What you will do: Starting with the first line, output the data exactly, through to the last line.

Data block:

--------------------------------

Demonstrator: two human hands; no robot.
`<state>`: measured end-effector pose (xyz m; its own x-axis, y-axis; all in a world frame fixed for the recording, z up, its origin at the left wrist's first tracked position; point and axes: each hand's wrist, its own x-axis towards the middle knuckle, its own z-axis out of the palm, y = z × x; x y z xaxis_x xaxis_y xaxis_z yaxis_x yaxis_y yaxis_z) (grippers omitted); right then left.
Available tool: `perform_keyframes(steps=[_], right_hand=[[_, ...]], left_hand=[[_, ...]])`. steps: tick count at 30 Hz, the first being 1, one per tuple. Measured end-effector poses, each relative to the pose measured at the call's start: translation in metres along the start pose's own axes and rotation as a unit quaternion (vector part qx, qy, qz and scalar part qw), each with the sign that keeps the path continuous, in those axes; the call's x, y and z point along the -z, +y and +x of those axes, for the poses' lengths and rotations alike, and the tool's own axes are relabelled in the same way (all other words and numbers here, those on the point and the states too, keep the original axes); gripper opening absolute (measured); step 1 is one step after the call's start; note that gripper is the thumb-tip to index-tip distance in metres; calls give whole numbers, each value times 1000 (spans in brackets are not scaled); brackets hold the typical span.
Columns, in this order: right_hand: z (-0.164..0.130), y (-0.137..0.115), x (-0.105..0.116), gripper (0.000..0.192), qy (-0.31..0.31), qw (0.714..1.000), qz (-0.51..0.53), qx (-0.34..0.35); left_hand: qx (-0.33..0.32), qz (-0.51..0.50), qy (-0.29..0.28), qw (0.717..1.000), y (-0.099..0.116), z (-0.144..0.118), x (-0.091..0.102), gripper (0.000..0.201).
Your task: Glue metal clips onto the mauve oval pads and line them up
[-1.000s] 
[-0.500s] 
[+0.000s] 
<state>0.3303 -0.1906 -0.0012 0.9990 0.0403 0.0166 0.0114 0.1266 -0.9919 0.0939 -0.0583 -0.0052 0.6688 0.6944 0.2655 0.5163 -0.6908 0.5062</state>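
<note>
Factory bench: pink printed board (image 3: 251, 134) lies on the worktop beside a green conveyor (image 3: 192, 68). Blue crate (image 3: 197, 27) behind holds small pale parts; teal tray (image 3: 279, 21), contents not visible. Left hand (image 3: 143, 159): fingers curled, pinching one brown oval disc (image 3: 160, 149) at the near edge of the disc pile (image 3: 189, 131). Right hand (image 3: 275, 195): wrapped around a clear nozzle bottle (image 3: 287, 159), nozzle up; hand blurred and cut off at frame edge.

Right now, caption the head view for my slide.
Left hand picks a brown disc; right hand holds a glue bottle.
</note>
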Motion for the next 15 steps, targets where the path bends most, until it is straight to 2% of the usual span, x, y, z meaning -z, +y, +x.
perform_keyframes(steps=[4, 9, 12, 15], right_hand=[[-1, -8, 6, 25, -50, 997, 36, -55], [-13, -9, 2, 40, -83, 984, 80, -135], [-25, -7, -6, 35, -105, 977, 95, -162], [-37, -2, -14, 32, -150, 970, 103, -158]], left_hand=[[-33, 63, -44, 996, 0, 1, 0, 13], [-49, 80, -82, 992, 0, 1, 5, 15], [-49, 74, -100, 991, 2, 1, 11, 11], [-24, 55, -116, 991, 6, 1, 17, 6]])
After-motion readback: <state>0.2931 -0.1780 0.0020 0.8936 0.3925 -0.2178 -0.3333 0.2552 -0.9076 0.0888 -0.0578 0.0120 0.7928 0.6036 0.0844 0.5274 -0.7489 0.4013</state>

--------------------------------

Exercise answer:
Demonstrator: two human hands; no robot.
`<state>`: measured end-effector pose (xyz m; its own x-axis, y-axis; all in a world frame fixed for the recording, z up, its origin at the left wrist's first tracked position; point and axes: each hand's wrist, its own x-axis towards the middle knuckle, its own z-axis out of the palm, y = z × x; x y z xaxis_x xaxis_y xaxis_z yaxis_x yaxis_y yaxis_z) (grippers omitted); right then left.
Available tool: `perform_keyframes(steps=[_], right_hand=[[_, ...]], left_hand=[[_, ...]])`. steps: tick count at 30 Hz, the first being 1, one per tuple. Measured end-effector poses, each relative to the pose measured at the call's start: translation in metres along the start pose's own axes and rotation as a unit quaternion (vector part qx, qy, qz and scalar part qw), each with the sign that keeps the path continuous, in those axes; the call's x, y and z point along the -z, +y and +x of those axes, for the poses' lengths and rotations alike, and the tool's own axes are relabelled in the same way (all other words and numbers here, those on the point and the states too, keep the original axes); gripper opening absolute (measured); step 1 is one step after the call's start; note that gripper is the thumb-tip to index-tip distance in metres; calls give whole numbers, each value times 1000 (spans in brackets are not scaled); brackets hold the typical span.
Columns, in this order: right_hand: z (-0.164..0.130), y (-0.137..0.115), x (-0.105..0.116), gripper (0.000..0.192), qy (-0.31..0.31), qw (0.714..1.000), qz (-0.51..0.53), qx (-0.34..0.35); left_hand: qx (-0.33..0.32), qz (-0.51..0.50), qy (-0.29..0.28), qw (0.717..1.000), y (-0.099..0.116), z (-0.144..0.118), x (-0.091..0.102), gripper (0.000..0.201).
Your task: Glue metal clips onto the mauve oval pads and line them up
[-1.000s] 
[-0.500s] 
[+0.000s] 
<state>0.3303 -0.1906 -0.0012 0.9990 0.0403 0.0166 0.0114 0.1266 -0.9919 0.0939 -0.0583 -0.0052 0.6688 0.6944 0.2655 0.5163 -0.6908 0.5062</state>
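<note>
Factory bench: pink printed board (image 3: 251, 134) lies on the worktop beside a green conveyor (image 3: 192, 68). Blue crate (image 3: 197, 27) behind holds small pale parts; teal tray (image 3: 279, 21), contents not visible. Left hand (image 3: 143, 159): fingers curled, pinching one brown oval disc (image 3: 160, 149) at the near edge of the disc pile (image 3: 189, 131). Right hand (image 3: 275, 195): wrapped around a clear nozzle bottle (image 3: 287, 159), nozzle up; hand blurred and cut off at frame edge.

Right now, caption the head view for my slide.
Left hand picks a brown disc; right hand holds a glue bottle.
</note>
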Motion for the next 15 steps, targets where the path bends most, until it is straight to 2% of the usual span, x, y, z meaning -z, +y, +x.
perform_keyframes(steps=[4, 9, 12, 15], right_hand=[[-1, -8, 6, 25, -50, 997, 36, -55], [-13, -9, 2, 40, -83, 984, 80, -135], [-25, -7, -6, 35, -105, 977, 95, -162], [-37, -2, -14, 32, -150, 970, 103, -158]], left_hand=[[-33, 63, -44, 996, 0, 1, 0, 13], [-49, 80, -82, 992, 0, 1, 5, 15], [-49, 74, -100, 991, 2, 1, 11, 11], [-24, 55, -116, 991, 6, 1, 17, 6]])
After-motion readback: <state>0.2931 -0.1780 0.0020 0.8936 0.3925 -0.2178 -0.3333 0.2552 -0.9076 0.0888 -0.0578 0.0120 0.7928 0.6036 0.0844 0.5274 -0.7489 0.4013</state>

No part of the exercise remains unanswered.